To be completely vulnerable, I agree with this notion. I read in public while silently wishing I were on my phone, because I want to be perceived as disciplined, thoughtful, better. And I’m fairly certain most people my age are performing that same illusion.
Or it is only me. Only. I. Am. Obsessed. With. How. I. Am. Perceived. (gulp…anxiety swells, the Jaws theme starts playing (is it just me hearing this? surely not). I feel the urge to explain myself. I have got to stop this.)
I am better than you because I am reading, therefore engaging my brain, therefore forming synaptic connections, therefore smarter. And here lies the crux of the ideology: reading as moral and intellectual superiority.
Because it makes you seem smart. But reading, in and of itself, does not make you smart. <- overused sentence!
What you read makes you smart.
(Hello mom 👋 , my singular reader left on this page).
Can you read a history textbook? Can you read this amateur blog post on this very much nondescript website? Doing the first one might actually be an indicator of your IQ. Doing the latter, may be an indication of your ability to justify any reading as productive. Doing both? Well that would create the intersection of two circles that have sat idly beside each other for all of history. So congrats on making history! You single handedly created the venn-diagram between my readers and historians.
Just reached for my phone to take a Tik Tok break. Wow.

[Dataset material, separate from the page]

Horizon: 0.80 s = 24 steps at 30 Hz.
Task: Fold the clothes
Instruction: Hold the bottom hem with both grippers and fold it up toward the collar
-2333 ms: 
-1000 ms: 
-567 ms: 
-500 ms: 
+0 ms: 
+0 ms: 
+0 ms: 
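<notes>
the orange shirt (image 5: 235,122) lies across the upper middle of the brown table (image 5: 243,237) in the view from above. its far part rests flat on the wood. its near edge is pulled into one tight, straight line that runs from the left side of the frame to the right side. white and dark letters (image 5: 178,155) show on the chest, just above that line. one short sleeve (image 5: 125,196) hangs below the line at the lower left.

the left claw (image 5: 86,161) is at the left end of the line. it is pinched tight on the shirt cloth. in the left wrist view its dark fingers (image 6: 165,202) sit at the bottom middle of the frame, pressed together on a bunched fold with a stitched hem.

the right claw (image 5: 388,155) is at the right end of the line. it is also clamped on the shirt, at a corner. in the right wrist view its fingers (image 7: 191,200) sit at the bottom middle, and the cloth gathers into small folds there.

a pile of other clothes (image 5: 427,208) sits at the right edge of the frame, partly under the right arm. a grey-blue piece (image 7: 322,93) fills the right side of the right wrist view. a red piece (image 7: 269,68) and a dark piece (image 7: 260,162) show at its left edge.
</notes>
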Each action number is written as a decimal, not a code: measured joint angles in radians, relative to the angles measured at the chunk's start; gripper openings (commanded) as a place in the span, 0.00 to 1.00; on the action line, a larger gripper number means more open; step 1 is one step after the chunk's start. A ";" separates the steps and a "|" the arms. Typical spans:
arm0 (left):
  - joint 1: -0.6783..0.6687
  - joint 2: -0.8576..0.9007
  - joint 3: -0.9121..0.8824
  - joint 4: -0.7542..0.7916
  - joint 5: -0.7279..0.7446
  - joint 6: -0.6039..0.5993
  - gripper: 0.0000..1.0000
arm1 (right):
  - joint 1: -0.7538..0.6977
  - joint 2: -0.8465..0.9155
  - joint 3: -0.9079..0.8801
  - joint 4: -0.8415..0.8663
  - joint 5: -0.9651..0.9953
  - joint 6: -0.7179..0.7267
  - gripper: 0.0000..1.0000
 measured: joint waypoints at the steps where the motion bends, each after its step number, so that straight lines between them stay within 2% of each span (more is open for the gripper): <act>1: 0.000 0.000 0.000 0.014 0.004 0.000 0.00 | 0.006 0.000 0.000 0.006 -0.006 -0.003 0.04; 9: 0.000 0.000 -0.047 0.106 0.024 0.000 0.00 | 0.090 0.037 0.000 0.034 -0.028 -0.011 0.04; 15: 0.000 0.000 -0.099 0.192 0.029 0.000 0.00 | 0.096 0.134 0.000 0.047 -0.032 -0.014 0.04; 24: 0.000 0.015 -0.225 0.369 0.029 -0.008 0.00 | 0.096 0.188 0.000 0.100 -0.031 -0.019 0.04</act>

Because of this thought I have an issue. And the main pain point is no one is going to read, because reading is no longer an act of leisure but a forcible habit to make you better. And when relaxing no one wants to be made better they want a bag of Cheetos, Diet Coke, and screen time.
I come to you as someone who wants to create something meaningful in this world and I want to do it through a medium I myself do not find engaging, presumably because of the aforementioned distortion of reading within the modern era. (hello dissertation title.)
To clarify, my desire to create within this medium does not arise from that distortion; rather, it is my aversion to engaging with the medium that does.
Therefore, I feel guilt in expecting other people to engage with my “writing” on a platform that is far less engaging than its competitors, while simultaneously recognizing that I probably wouldn’t read this either.
Or maybe I would, which may be precisely why I feel so compelled to write it, even as the gnawing sense that it means nothing lingers just beneath the surface.
So we come to the paradoxical question of what makes my creation worth creating in the first place? Is it the act of creating that is enough for this to mean something or is it the interaction between another person and this work that makes it worth creating?
Is paradoxical the right word? (Pause for a quick google)
Paradoxical: For a statement to be paradoxical, two conditions must be mutually exclusive, they cannot both be true at the same time. Therefore, to conclude that the statement above is paradoxical, we would have to claim that a work cannot derive meaning both from the act of its creation and from another person’s interaction with it.
So…no it is not paradoxical.
**Note on previously made statement: So we come to the paradoxical question of what makes my creation worth creating in the first place? Is it the act of creating that is enough for this to mean something or is it the interaction between another person and this work that makes it worth creating?
I suppose we will come to find out.
I hope that reading makes a come back not as an indicator of intelligence but as a form of pleasure as easily accessible and engaging as the scroll. Because this will mean, of course, people will read my work. Because they want to escape their thoughts for a little while and do so through an enjoyable act.
TL;DR:
I want to create something meaningful through writing, even though I personally find reading online increasingly unengaging in the modern, scroll-driven era. I feel conflicted asking others to engage with my work when I’m not sure I would do the same, and I question whether meaning comes from creation itself or from being read. Still, I hope reading can return to being a form of pleasure rather than performance, because if it does, this might matter after all.